Le principal point de blocage concerne la réduction de la production de plastique. La coalition dite « de la haute ambition », qui rassemble une soixantaine de pays, surtout occidentaux et africains — dont la France — souhaite que l’objectif de réduction du plastique à la source soit inscrit dans le futur traité. En face, les « Like minded countries » (les « pays qui pensent pareil »), un petit groupe de pays piloté par la Russie et l’Iran qui comprend notamment l’Inde, le Brésil et plusieurs États pétroliers, ne veut pas entendre parler d’une réduction du plastique à la source. Ce groupe préconise à la place de privilégier le recyclage en rappelant que seuls 9 % des déchets plastiques sont recyclés dans le monde.

Une pollution plastique toujours plus importante

Un discours loin de convaincre les associations environnementales. « Nous sommes face à une urgence, alerte Henri Bourgeois-Costa, la production du plastique est responsable de 3,4 % des émissions mondiales de gaz à effet de serre, ce chiffre devrait grimper à 15 % d’ici à 2050. » Une position partagée par Manon Richert, responsable communication de l’association Zero Waste France : « la production de plastique contribue significativement au réchauffement climatique parce qu’elle provient quasi exclusivement des énergies fossiles ».

En outre, « la pollution plastique à l’échelle planétaire ne cesse de s’aggraver », déplore la militante associative. La production annuelle a plus que doublé en 20 ans pour atteindre 460 millions de tonnes et elle pourrait tripler d’ici à 2060 si rien n’est fait. Le message de ce petit groupe de pays a été relayé sur place par 196 lobbyistes de l’industrie pétrochimique, d’après le décompte de l’association Center for International Environmental Law (CIEL). « Soit 37 % de lobbyistes en plus que lors de la dernière session à Nairobi au Kenya », précise Helionor De Anzizu, avocate au sein de l’association.

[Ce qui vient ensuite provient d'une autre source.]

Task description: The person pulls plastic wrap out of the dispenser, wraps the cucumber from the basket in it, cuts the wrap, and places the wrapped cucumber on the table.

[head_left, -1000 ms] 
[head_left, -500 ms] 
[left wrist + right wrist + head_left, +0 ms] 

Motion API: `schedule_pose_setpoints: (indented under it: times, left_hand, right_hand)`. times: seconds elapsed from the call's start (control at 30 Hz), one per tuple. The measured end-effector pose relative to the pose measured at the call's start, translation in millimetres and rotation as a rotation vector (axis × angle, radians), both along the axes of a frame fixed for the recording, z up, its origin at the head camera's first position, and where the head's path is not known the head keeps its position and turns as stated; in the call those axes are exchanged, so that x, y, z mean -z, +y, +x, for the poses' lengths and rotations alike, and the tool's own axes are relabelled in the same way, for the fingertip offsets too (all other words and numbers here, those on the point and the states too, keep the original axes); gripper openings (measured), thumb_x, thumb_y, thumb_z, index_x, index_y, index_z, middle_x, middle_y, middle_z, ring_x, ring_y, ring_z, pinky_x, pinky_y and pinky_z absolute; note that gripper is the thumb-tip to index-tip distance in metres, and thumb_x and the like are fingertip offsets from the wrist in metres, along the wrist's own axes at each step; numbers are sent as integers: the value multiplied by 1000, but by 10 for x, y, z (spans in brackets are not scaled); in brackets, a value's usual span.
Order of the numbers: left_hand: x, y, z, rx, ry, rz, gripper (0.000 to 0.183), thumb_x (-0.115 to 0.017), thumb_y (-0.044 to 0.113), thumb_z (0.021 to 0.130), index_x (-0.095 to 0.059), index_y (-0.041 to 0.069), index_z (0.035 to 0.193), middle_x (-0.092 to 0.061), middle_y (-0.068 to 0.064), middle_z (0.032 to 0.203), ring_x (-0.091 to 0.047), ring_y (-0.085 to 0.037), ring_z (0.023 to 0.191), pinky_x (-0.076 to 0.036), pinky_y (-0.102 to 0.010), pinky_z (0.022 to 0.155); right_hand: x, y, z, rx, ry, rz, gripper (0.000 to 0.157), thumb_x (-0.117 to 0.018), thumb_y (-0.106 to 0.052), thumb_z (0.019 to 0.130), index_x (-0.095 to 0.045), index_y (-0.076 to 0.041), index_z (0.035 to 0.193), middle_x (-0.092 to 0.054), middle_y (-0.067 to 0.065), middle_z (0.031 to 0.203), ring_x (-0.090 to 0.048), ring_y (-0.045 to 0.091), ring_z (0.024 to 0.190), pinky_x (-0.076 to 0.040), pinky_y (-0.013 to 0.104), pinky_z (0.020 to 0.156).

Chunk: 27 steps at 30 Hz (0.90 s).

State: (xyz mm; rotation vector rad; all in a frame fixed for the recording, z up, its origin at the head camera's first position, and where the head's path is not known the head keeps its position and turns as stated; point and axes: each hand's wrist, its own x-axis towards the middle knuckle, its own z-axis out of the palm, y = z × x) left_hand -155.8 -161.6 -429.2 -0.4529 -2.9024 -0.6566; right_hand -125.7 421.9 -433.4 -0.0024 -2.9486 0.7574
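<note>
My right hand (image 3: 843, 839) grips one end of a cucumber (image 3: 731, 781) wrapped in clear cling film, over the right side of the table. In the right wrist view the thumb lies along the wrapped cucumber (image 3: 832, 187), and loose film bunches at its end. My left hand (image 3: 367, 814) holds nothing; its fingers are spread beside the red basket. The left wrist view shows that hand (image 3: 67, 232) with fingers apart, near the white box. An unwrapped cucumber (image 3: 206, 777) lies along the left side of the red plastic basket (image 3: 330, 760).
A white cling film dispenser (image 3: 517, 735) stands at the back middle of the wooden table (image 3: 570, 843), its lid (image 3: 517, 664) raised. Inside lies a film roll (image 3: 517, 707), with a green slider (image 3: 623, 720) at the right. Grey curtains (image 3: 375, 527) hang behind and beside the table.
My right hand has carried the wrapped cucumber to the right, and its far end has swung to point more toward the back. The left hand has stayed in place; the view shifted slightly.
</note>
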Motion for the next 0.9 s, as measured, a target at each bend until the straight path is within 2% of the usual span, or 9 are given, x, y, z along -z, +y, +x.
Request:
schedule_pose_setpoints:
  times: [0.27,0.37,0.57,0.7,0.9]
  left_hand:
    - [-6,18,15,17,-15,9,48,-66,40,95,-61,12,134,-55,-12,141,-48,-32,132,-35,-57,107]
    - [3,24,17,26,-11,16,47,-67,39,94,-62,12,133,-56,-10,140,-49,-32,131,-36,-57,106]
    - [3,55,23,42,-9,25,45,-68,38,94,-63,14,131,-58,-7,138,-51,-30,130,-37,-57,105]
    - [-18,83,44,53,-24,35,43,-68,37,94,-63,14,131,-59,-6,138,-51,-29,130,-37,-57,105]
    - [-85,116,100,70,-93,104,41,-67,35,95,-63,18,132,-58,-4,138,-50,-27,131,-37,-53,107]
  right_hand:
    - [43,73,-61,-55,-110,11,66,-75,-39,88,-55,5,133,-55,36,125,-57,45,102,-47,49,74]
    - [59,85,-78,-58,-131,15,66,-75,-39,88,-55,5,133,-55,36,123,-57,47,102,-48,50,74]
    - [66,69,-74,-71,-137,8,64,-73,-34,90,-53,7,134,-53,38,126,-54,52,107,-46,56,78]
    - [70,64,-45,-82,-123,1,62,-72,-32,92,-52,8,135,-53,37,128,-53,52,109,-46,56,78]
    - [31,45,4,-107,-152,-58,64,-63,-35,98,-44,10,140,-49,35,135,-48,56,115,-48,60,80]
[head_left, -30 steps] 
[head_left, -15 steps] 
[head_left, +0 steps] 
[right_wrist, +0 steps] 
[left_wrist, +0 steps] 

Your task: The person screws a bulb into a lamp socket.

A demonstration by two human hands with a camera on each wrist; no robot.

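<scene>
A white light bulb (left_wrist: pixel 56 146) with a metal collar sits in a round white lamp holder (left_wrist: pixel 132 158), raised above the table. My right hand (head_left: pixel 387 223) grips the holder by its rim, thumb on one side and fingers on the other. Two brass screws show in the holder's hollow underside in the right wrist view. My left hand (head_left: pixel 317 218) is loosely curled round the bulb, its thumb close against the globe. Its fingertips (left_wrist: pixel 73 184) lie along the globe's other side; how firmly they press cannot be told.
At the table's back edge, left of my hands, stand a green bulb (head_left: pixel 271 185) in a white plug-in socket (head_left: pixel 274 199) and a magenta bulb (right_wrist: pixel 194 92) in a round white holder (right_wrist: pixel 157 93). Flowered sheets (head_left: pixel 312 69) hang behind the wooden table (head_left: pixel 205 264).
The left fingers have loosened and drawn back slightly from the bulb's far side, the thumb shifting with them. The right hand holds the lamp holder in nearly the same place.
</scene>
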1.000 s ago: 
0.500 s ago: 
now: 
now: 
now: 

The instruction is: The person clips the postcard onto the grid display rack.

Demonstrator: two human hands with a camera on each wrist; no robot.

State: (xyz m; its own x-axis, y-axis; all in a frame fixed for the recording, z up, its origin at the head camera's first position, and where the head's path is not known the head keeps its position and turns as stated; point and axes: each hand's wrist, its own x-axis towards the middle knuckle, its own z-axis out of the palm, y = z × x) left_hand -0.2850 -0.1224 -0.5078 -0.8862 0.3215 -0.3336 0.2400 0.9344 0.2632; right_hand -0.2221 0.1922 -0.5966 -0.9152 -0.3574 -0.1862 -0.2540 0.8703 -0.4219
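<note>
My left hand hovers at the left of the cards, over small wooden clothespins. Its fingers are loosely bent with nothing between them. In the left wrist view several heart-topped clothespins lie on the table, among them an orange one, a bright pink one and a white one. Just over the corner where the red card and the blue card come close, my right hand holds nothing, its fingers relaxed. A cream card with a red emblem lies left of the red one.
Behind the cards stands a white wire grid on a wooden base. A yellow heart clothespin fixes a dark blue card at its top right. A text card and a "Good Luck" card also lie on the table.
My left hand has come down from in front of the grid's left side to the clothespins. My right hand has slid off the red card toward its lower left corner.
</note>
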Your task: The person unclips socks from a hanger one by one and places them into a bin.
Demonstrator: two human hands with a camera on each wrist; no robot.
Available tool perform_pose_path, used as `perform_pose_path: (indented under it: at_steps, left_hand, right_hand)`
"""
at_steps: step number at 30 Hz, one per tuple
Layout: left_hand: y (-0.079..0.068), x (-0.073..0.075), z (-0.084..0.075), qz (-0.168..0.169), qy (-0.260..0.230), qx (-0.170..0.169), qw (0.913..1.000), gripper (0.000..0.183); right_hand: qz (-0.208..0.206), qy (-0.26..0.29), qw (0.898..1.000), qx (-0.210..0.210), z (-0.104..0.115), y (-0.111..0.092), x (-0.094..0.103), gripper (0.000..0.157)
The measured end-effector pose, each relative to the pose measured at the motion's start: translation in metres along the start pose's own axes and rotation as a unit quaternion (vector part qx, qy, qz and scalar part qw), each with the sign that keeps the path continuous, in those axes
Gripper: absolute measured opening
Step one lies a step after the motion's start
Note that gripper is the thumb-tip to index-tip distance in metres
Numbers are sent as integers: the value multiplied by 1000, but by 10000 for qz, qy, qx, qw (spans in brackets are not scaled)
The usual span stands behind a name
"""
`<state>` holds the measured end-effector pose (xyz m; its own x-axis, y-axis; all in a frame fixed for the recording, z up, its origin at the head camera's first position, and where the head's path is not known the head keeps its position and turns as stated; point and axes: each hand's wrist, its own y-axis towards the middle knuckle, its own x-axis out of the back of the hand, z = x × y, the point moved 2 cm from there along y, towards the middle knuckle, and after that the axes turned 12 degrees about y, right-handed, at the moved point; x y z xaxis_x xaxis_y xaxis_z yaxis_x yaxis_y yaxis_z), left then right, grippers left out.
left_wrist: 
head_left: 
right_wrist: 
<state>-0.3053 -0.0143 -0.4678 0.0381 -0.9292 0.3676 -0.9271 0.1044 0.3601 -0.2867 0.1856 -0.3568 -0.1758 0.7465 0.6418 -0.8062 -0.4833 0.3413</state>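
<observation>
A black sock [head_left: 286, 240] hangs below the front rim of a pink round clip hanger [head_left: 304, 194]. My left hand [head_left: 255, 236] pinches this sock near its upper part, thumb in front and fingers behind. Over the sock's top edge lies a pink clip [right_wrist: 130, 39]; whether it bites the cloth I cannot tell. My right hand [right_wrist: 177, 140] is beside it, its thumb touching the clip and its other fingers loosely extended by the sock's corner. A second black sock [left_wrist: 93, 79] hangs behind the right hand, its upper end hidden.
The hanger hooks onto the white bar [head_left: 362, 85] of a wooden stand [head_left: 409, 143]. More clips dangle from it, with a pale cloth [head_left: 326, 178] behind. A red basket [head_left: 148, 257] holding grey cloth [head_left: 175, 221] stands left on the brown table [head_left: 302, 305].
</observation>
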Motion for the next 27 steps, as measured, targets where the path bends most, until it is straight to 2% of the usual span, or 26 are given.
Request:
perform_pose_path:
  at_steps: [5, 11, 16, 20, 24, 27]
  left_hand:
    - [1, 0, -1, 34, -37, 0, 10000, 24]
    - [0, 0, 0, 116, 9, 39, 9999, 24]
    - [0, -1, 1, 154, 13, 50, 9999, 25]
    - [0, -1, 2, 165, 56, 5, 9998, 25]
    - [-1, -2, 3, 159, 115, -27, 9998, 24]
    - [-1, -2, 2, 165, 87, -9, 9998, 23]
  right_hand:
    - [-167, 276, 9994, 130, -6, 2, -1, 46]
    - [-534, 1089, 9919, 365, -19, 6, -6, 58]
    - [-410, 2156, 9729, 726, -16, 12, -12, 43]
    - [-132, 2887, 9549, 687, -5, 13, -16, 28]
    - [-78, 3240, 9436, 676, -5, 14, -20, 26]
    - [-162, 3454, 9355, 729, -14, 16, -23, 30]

Des lobbyistes toujours plus nombreux

Présente à Ottawa, elle a constaté à quel point « les lobbyistes étaient offensifs avec les scientifiques pendant les négociations, ils ont affiché leur joie de voir la partie sur la baisse de la production exclue des prochains travaux inter-session ». La juriste a également vu beaucoup de publicités sur les bienfaits du plastique dans Ottawa. Dans une déclaration commune publiée quelques heures après la fin des négociations à Ottawa, les ministres de l’environnement des pays du G7 réunis en Italie se sont engagés à « réduire la production mondiale de polymères primaires afin de mettre fin à la pollution plastique en 2040 ». Une déclaration qui envoie un message fort aux pays qui comptent exploiter toujours plus de plastique, veulent croire les associations environnementales.